Roma viglia di crisi

Roma, rifiuti: per il commissariamento è solo questione di tempo

Per i giudici del Tar l’ordinanza emanata lo scorso aprile dalla Regione Lazio non è lo strumento adatto a “disporre un’attività pianificatoria” che tuttavia risulta “doverosa e allo stato mancante”

È una bocciatura di forma ma non di sostanza quella contenuta nella sentenza breve del Tar Lazio con la quale è stata annullata l’ordinanza contingibile e urgente emanata lo scorso 1 aprile dalla Regione Lazio che imponeva all’amministrazione capitolina di trasmettere entro 30 giorni “un piano impiantistico ai fini dell’autosufficienza in termini di trattamento, trasferenza e smaltimento, in cui ci si impegni a realizzare una rete integrata e adeguata di impianti” pena l’adozione di poteri sostitutivi, ovvero il commissariamento. È tutto nero su bianco nel dispositivo, depositato ieri, col quale i giudici amministrativi da un lato sanciscono l’inadeguatezza dello strumento utilizzato dalla Regione, l’ordinanza, che scrivono “non può essere utilizzato per disporre un’attività di tipo pianificatorio” e dall’altro chiariscono però come la redazione di un piano impiantistico per il sub-ATO di Roma Capitale sia “doverosa e allo stato mancante, anche alla luce del Piano di Gestione dei Rifiuti della Regione Lazio approvato il 5.8.2020″.

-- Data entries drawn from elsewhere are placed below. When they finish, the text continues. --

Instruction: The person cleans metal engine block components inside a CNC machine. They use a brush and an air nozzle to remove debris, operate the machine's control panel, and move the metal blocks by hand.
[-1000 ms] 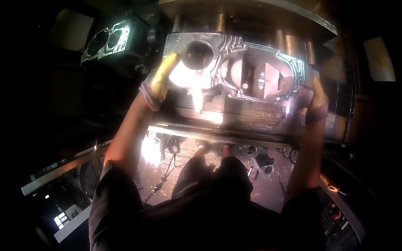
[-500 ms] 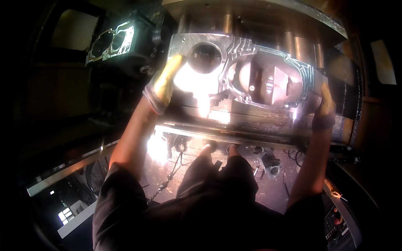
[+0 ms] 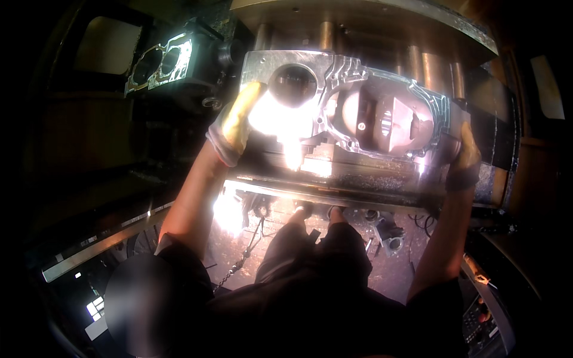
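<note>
A large silver metal casting [image 3: 322, 89], with a round bore at its left end and a wide open cavity at its right, spans the space between my hands. My left hand [image 3: 239, 122], in a yellow glove with a grey cuff, grips its left end. The glove's thumb side shows, while the other fingers are hidden beyond the edge. At the right end, my right hand [image 3: 467, 152] is closed round the side in a similar glove, its fingertips partly hidden. Strong glare washes out the casting's lower left. Whether it rests on the metal bed [image 3: 358, 173] under it, I cannot tell.
Upright metal posts [image 3: 326, 36] stand behind the casting, below a heavy plate [image 3: 358, 15]. Another casting [image 3: 161, 65] with two bores sits at the upper left. On the floor lie a chain [image 3: 230, 271] and a small metal part [image 3: 388, 232]. A button panel [image 3: 480, 316] is at the lower right.
The casting and both hands appear slightly lower in the picture, along with the surroundings. My grip looks the same. A blurred grey patch now covers part of the lower left.
</note>
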`<control>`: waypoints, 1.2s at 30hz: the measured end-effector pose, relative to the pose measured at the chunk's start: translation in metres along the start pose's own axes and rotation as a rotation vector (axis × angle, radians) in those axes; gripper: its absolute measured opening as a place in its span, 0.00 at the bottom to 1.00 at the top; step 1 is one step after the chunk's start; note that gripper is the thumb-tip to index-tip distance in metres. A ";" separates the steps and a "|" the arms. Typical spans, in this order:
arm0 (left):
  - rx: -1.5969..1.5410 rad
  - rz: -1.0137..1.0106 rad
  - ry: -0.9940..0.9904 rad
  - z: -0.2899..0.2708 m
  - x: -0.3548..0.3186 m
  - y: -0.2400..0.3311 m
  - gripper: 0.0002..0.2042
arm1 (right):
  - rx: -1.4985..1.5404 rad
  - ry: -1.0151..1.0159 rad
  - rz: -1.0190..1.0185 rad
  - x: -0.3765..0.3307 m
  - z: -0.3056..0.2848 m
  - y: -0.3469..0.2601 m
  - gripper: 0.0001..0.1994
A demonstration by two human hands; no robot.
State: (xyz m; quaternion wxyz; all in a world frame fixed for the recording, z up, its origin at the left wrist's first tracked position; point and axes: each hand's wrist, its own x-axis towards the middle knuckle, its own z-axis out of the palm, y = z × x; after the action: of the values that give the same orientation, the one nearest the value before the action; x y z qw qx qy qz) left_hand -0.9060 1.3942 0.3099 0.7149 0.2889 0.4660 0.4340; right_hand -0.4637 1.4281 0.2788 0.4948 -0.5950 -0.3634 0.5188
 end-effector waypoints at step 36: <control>0.797 0.536 -0.221 0.073 0.007 0.017 0.18 | -0.497 0.008 -0.549 0.032 -0.060 0.064 0.17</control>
State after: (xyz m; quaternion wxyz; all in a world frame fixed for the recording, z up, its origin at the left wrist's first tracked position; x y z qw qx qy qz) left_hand -0.8438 1.4071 0.3497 0.4569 0.6941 0.4262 0.3573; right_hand -0.4041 1.4301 0.2069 0.4574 -0.5794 -0.6223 0.2604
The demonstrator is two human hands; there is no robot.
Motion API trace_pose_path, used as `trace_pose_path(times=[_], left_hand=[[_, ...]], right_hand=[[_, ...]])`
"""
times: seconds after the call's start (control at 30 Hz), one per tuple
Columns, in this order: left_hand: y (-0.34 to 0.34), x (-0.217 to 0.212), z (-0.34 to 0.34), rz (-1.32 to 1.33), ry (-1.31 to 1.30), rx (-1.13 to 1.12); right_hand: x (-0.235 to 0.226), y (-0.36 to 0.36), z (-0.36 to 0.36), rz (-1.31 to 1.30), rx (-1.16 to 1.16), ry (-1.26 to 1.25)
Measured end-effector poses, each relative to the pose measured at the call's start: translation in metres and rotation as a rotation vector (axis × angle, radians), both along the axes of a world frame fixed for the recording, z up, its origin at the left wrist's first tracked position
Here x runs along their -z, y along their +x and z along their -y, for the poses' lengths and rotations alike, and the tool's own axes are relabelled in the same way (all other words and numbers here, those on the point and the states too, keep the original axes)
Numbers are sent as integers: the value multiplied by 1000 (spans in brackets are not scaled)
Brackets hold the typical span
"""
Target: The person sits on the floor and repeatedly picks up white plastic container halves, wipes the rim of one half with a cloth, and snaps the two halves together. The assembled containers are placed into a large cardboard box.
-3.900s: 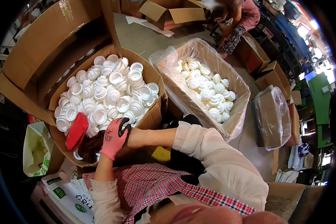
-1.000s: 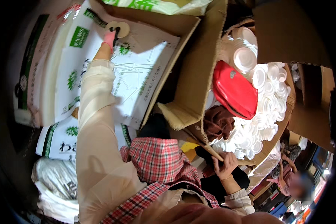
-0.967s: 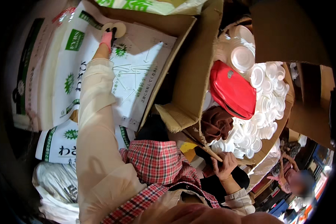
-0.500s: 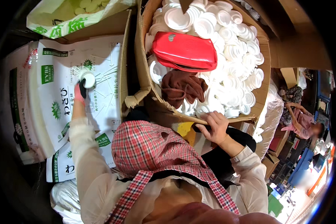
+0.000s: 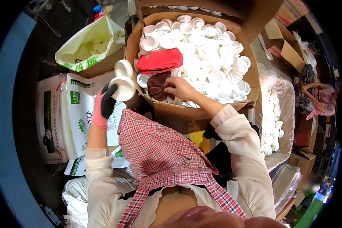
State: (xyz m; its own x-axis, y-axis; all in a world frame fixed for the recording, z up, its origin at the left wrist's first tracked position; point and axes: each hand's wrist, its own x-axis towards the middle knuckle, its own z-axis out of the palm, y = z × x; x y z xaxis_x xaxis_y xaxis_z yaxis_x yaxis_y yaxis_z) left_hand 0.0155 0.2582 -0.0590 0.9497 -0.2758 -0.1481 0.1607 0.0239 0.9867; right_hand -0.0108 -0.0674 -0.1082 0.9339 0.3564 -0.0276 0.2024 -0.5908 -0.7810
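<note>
My left hand point(image 5: 105, 104), in a pink and black glove, grips a couple of white round plastic caps point(image 5: 125, 89), raised beside the box's left edge. The caps look hollow, one above the other. My bare right hand point(image 5: 180, 88) reaches over the box's near edge, its fingertips closed on a brown cloth point(image 5: 157, 86). That cloth lies on a heap of white round caps point(image 5: 212, 53) filling the large cardboard box point(image 5: 193, 113). Just behind the cloth, a red zipped pouch point(image 5: 159, 60) rests on the heap.
Left of the box lie flat white printed sacks point(image 5: 78, 125). Beyond them stands an open plastic bag point(image 5: 70, 55) with pale green round pieces inside. A clear-lined box of white caps point(image 5: 271, 125) stands at right. Farther right, another person point(image 5: 319, 97) sits among cartons.
My left hand has risen from the sacks toward the box, with the caps in it. My right hand has left the box's near rim and moved inward to the brown cloth.
</note>
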Motion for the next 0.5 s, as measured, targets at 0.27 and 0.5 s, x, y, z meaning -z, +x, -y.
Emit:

Insomma, per i giudici del Tar Roma non ha rispettato l’obbligo di legge di individuare gli impianti di recupero e smaltimento da realizzare per garantire l’autosufficienza nella gestione, ma non può essere un’ordinanza contingibile e urgente a obbligarla a farlo. Non rileva agli occhi dei giudici infatti l’approvazione del piano industriale della municipalizzata Ama, presentato lo scorso 5 maggio e mai menzionato nella sentenza, né tanto meno l’individuazione da parte della Città Metropolitana delle aree idonee ad ospitare nuovi impianti, censite in una mappa consegnata alla Regione Lazio nel gennaio del 2019. Dopo la revoca della deliberazione che individuava nella futura discarica di Monte Carnevale, travolta da un’inchiesta della procura di Roma, il sito di smaltimento per chiudere il ciclo, la Capitale deve ancora dotarsi di un piano dettagliato con l’indicazione puntuale degli impianti da realizzare, a partire da quelli per lo smaltimento o il recupero delle frazioni non riciclabili, Frazioni peraltro non contemplate dal nuovo piano industriale di Ama per il periodo 2020-2024, che prevede la costruzione di due impianti di compostaggio, due di selezione per il multimateriale e la carta e di un nuovo impianto di trattamento meccanico biologico.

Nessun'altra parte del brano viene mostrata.